-- About this exercise --
What you return should match the data word for word, minus the images.

-- Given information --
******************************
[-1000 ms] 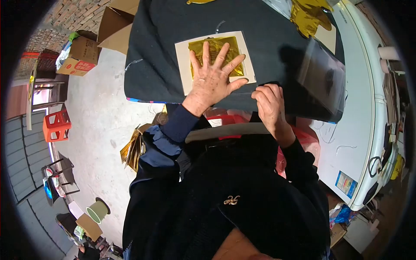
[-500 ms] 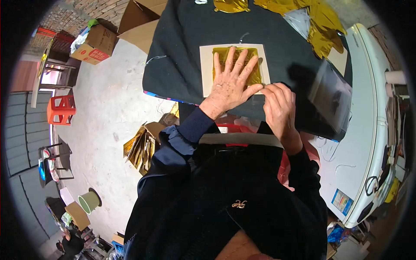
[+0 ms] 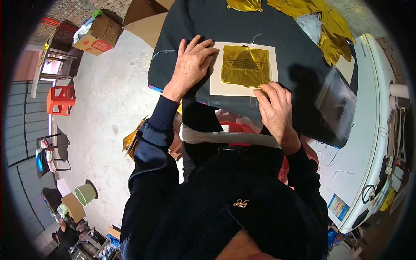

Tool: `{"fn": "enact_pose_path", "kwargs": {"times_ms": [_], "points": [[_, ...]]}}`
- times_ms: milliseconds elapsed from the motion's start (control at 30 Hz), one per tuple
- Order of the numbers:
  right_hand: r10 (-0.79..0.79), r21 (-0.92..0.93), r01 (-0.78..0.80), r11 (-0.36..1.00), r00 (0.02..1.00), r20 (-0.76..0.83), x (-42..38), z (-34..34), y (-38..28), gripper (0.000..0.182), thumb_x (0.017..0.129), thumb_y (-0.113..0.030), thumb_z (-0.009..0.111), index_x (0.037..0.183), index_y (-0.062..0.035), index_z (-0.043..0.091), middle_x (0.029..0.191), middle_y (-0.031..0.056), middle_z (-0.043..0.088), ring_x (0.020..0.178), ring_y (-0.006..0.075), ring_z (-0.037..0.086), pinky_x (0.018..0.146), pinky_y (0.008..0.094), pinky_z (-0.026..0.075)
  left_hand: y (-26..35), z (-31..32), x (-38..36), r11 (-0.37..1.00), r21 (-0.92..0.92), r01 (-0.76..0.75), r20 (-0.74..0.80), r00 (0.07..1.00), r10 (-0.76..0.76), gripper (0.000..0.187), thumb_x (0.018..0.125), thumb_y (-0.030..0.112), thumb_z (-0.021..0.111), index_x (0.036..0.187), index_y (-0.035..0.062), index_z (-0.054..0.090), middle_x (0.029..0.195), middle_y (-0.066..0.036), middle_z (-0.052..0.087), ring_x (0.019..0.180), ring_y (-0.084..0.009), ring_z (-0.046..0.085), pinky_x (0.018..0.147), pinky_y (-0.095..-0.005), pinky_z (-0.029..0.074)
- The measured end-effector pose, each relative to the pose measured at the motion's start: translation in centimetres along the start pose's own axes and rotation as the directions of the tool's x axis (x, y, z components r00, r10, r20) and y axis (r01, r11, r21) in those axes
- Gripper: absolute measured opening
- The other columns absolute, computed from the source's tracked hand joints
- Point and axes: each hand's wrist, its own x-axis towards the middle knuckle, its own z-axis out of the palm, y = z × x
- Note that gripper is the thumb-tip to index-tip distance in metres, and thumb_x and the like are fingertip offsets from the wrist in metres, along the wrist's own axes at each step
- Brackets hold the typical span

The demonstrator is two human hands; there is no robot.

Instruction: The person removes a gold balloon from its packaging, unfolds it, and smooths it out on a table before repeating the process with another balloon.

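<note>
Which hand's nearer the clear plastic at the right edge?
Right. The right hand is left of that plastic, by a corner of the gold sheet; the left hand is farther left.

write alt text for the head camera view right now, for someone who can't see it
A person's left hand rests at the left edge of a pale board on a dark cloth, while the right hand touches the near right corner of a gold foil sheet lying on it.

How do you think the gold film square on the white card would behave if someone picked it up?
The gold film square looks thin and wrinkled, so probably floppy and light. Its glossy shine suggests it might slide on the card.
</note>
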Motion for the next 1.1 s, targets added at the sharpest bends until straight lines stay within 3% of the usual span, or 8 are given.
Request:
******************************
-- Answer to the exercise --
[-1000 ms] 
[-500 ms] 
[+0 ms] 

Tool: `{"fn": "enact_pose_path", "kwargs": {"times_ms": [_], "points": [[_, ...]]}}`
- times_ms: milliseconds elapsed from the motion's start (control at 30 Hz), one per tuple
- Order of the numbers:
  right_hand: r10 (-0.79..0.79), r21 (-0.92..0.93), r01 (-0.78..0.80), r11 (-0.36..1.00), r00 (0.02..1.00), r20 (-0.76..0.83), x (-42..38), z (-34..34), y (-38..28), gripper (0.000..0.182), thumb_x (0.017..0.129), thumb_y (-0.113..0.030), thumb_z (-0.009..0.111), index_x (0.037..0.183), index_y (-0.062..0.035), index_z (-0.043..0.091), middle_x (0.029..0.191), middle_y (-0.031..0.056), middle_z (-0.043..0.088), ring_x (0.020..0.178), ring_y (-0.006..0.075), ring_z (-0.037..0.086), pinky_x (0.018..0.146), pinky_y (0.008..0.094), pinky_z (-0.026..0.075)
  left_hand: y (-26..35), z (-31..32), x (-38..36), r11 (-0.37..1.00), r21 (-0.92..0.92), r01 (-0.76..0.75), r20 (-0.74..0.80), r00 (0.07..1.00), r10 (-0.76..0.76), gripper (0.000..0.187), thumb_x (0.018..0.125), thumb_y (-0.030..0.112), thumb_z (-0.021..0.111), index_x (0.036..0.187), index_y (-0.035..0.062), index_z (-0.054..0.090), middle_x (0.029..0.195), middle_y (-0.066..0.036), middle_z (-0.052..0.087), ring_x (0.019..0.180), ring_y (-0.084..0.009), ring_z (-0.046..0.085), pinky_x (0.018..0.147), pinky_y (-0.095..-0.005), pinky_z (-0.029..0.074)
- The measured end-effector pose, each relative to the pose measured at the motion's start: translation in centimetres along the start pose's own axes and rotation as the directions of the tool's x axis (x, y, z components r00, r10, r20) and y axis (r01, r11, r21) in those axes
- Gripper: absolute measured opening
- The other columns absolute, computed from the source's tracked hand joints
- Point and axes: each hand's wrist, its own x-axis towards the middle knuckle, its own z-axis out of the palm, y = z × x
- Note that gripper is the thumb-tip to index-tip distance in metres, and thumb_x and the like are fingertip offsets from the wrist in metres, along the wrist's own axes at each step
- Brackets hold the typical span

The demonstrator is two human hands; there is no robot.

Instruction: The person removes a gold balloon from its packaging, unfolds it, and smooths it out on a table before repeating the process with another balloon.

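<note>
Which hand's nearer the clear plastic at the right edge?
Right. The right hand is left of that plastic, by a corner of the gold sheet; the left hand is farther left.

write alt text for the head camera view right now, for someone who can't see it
A person's left hand rests at the left edge of a pale board on a dark cloth, while the right hand touches the near right corner of a gold foil sheet lying on it.

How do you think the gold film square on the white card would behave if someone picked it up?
The gold film square looks thin and wrinkled, so probably floppy and light. Its glossy shine suggests it might slide on the card.
</note>
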Motion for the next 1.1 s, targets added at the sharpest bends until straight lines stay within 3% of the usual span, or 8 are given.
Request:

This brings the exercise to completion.